Hazaar DBI Data Synchronisation

About 9 min

Hazaar DBI Data Synchronisation

Hazaar DBI allows developers to define static data that can be imported into a database using a powerful data synchronisation process. This process is designed to ensure that required data exists in the database, whether for initial installation, ongoing maintenance, or business operations. The synchronisation engine is highly flexible, supporting custom SQL, staged operations, variable substitution, macros for foreign key resolution, and advanced row differencing to minimise unnecessary updates.

Typical use cases include:

Initialising a newly created database after software installation.
Ensuring critical data is maintained, such as administration or system user accounts.
Managing business operation data and workflows, including types, reference tables, and workflow states.

The data sync process offers multiple methods of synchronising data into a database, from custom SQL queries to an advanced row differencing engine that ensures only necessary changes are made. It also supports staged operations, variable and macro resolution, and remote data sources.

Data Sync File Format

Datasync files are text files containing JSON-formatted objects. The main container is a JSON array, where each element represents a synchronisation item. Items are processed sequentially, allowing for complex workflows and dependencies, such as linking records across tables. This item-based approach is especially useful in relational databases where referential integrity and ordering matter.

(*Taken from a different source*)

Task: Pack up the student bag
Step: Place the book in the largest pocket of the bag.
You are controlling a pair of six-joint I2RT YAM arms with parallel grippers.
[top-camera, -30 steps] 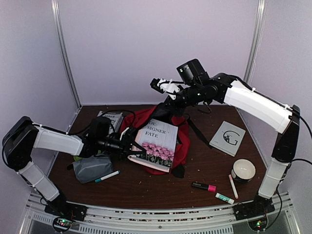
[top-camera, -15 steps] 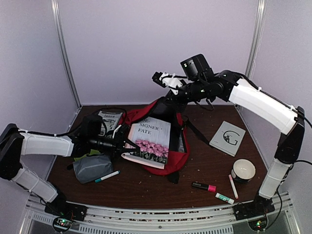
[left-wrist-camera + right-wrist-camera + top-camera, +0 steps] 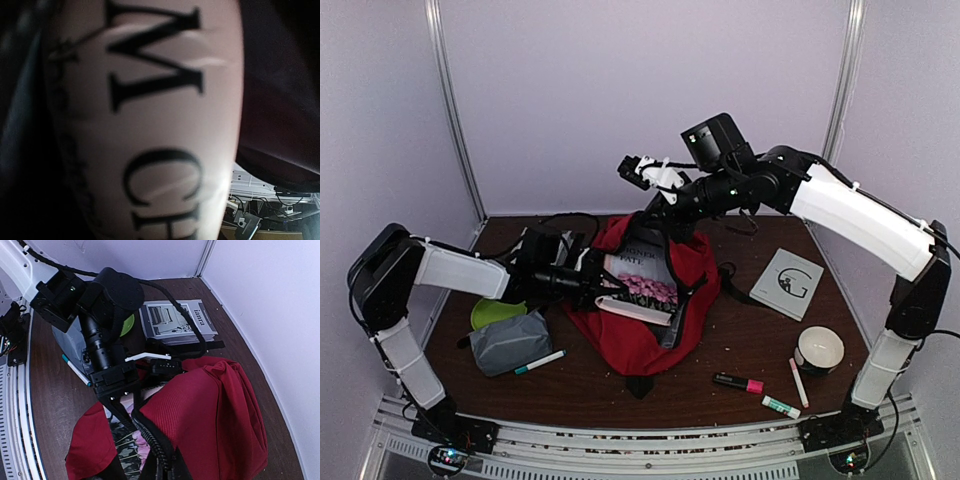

An example layout could be:

[                                               //Sync Container Array
    {                                           //Sync Item Object
        "message": "Your custom message"        //Sync log message output
    },  
    {                                           //Sync Item Object
        "exec": "DELETE FROM tablename"         //Custom SQL execution
    },    
    {
        "vars": {
            "foo": "bar"                        //Global variables are defined when there is no "table" property.  These variables will be saved across sync items.
        }
    },
    {                                           //Sync Item Object - Row Sync Object
        "table": "{{tablename}}",               //The name of the table this element will work with.
        "insertonly": false,                    //Will only insert new records.  Useful for system initialisation.
        "truncate": true,                       //Boolean indicating that the table should be truncated and rebuilt on execution of the sync.  This resets any sequences on the table.
        "purge": "SQL CRITERIA",                //Purges specific rows from the table before the sync.  This is similar to truncate except only rows that match the SQL WHERE criteria specific will be removed and the sequences are not reset.  Note: Do NOT include the WHERE, just the criteria. ie: `module = 'foobar'`.
        "keys": [ "optional" ],                 //Optional list of fields to use as the unique identifier keys (see Unique Identifier Keys).
        "vars": [ "optional" ],                 //Defines variables for use in macros
        "refs": [ "optional" ],                 //Defines data references that apply to every row that will be sync'd in this item.
        "rows": [                               //An array of row object elements that will be sync'd into the database. 
            {
                "field1": "value1",             //String fields are supported.
                "field2": 2,                    //Numeric fields, including floats/doubles, are supported.
                "field3": true,                 //Boolean fields are supported.
                "field4": [ "a", "b", "c" ],    //Native [ARRAY] columns are also supported.
                "field5": {                     //JSON Objects are also supported if the target column has a JSON data type.  These fields also support
                    "key1": "element1",         //Array objects which are defined the same as the above [ARRAY] data type fields.  The data sync engine
                    "key2": "element2"          //will detect that target column type and convert the field value as needed.
                }
            }
        ],
        "source": {                             //An object that contains remote data sync properties
            "config": "string/object",          //Optional. The DBI config property.  This can be a string that names a DBI
                                                //configuration, or an object that contains DBI config properties.  Required if hostURL is not set.
            "hostURL": "string",                //Optional. A remote host running Hazaar DBI that will allow data sync access. Required if config is not set.
            "syncKey": "string",                //WARNING:  This is only for testing.  Sync files are not secure and
                                                //should not contain sensitive keys like this.  This should be set on
                                                //the DBI configuration object stored in an encrypted DBI config file.
            "select": {},                       //Optional. Sent to the DBI\Table::select() function to define a fieldset.
            "criteria": {},                     //Optional. Sent to the DBI\Table::find() function to set query criteris.
            "map": {},                          //Optional. Data map object sent to DBI\Datamapper::map() to map fields.
            "ignoreErrors": false               //If true then if the remote data source is not available the sync will log the error and continue.  Default: false
        }
    }
]

Datasync files are used to make sure that required data exists in the database. This can be for an initial installation that will create records in a database automatically as part of system initialisation. These can also be used to ensure that any data that is referenced in code actually exists in the database. Normally this is done to define types of things that have an identifier that will be referenced in code but linked to other entities in the database.

Sync Container Array

This array simply contains sync item objects that will be executed in the order they are defined in the array. The data sync process can be broken up into separate items that perform a unique operation. Normally a single sync item will define rows that will be synchronised into a single table.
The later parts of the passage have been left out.